From a carbon emissions perspective, biofuels have received a great deal of attention because of their potential to produce a more carbon neutral liquid fuel relative to fossil fuels. Biofuels from annual crops currently supply about 5% of U.S. energy use, mostly from corn grain ethanol (~36% of the corn grain harvest) and soy biodiesel (~25 % of the soybean harvest; USDA 2017b). Although the potential for reduced GHG emissions with biofuels is compelling, some life cycle assessment analyses suggest that corn grain ethanol has marginally lower (or even greater) GHG emissions compared with those from fossil fuels (e.g., Del Grosso et al., 2014; Fargione et al., 2008). However, more recent studies suggest that currently available technologies can achieve greater GHG reductions of 27% to 43% compared to gasoline when assessed on an energy equivalent basis (Canter et al., 2015; Flugge et al., 2017). Reasons for reduced net GHG intensity for grain- and oil-based biofuels include improved crop-management practices and diminished emissions from land-use change because most of the yield gap from diverting food and feed crops to biofuel feedstocks has been met by increasing per-unit area yields, taking into account the benefits of co-products (e.g., using dried distiller grains for livestock feed) and implementing more efficient feedstock conversion technologies (Flugge et al., 2017). Typically, cellulosic biomass conversion technologies are considered too expensive to compete with liquid fuels derived from other sources (Winchester and Reilly 2015), but innovations at all levels are advancing conversion technology. The impact of cellulosic biofuels on the carbon cycle (Fulton et al., 2015) will depend on ensuring that appropriate mitigation strategies are followed during feedstock choice (perennial or annual) and cultivation (e.g., related to soil carbon stock changes [Blanco-Canqui 2013; Johnson et al., 2012, 2014; Qin et al., 2015]), transportation, and conversion to biofuels (U.S. DOE 2016).
Many common conservation practices improve soil aeration, aggregate stability, and nutrient reserves, while modulating temperature and water and increasing microbial activity and diversity. As a result, soil under some conservation-management regimes can be more resilient to climate variability and more productive (Lal 2015; Lehman et al., 2015). For example, adoption of practices that can conserve soil carbon (e.g., perennial crops, cover crops, and no tillage) may reverse the effects of tillage-intense systems associated with environmental and soil degradation (Mazzoncini et al., 2011). Plant material maintained on the soil surface improves soil physical properties (e.g., Johnson et al., 2016), nutrient availability, and microbial biomass and activity (Feng et al., 2003; Weyers et al., 2013). These improvements result in enhanced soil and water quality and soil productivity (Franzluebbers 2008). Cover crops improve soil health by increasing microbial diversity, biomass, and activity (Bronick and Lal 2005; Lehman et al., 2012, 2015; Schutter and Dick 2002); they also improve soil aggregation, water retention, and nutrient cycling (Blanco-Canqui et al., 2013; Drinkwater et al., 1998; Kladivko et al., 2014; Liebig et al., 2005; Sainju et al., 2006). Thus, there are management practices that simultaneously benefit a number of soil health and carbon storage attributes.

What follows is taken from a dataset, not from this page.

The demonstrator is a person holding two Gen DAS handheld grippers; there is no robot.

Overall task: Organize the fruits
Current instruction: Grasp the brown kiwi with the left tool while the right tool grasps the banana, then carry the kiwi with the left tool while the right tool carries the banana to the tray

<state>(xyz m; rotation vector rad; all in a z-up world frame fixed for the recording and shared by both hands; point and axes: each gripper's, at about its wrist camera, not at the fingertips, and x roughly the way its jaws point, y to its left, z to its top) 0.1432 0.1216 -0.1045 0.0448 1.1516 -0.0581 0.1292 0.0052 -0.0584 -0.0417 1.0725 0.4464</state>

Enteric fermentation and manure management represent 44% of the 2015 agricultural GHG emissions in the United States (U.S. EPA 2018) and 36% and 58% of the agricultural emissions in Canada and Mexico, respectively (FAOSTAT 2017). Of the total U.S. GHG emissions in 2015, however, emissions from enteric fermentation and manure management made up only 3.8% (U.S. EPA 2018). Methane mitigation practices for livestock include practices related to reducing emissions from enteric fermentation (i.e., cattle) and manure management (i.e., cattle and swine) as discussed by Hristov et al. (2013b) and Herrero et al. (2016). Increasing forage digestibility and digestible forage intake generally will reduce CH4 emissions from rumen fermentation (and stored manure) when scaled per unit of animal product. Enteric CH4 emissions may be reduced when corn silage replaces grass silage in the diet. Legume silages also may have an advantage over grass silage because of their lower fiber content and the additional benefit of reducing or replacing inorganic nitrogen fertilizer use. Dietary lipids are effective in reducing enteric CH4 emissions, but the applicability of this practice will depend on its cost and effects on feed intake, production, and milk composition in dairy cows. Inclusion of concentrate feeds in the diet of ruminants likely will decrease enteric CH4 emissions per unit of animal product, particularly when the inclusion is above 40% of dry matter intake.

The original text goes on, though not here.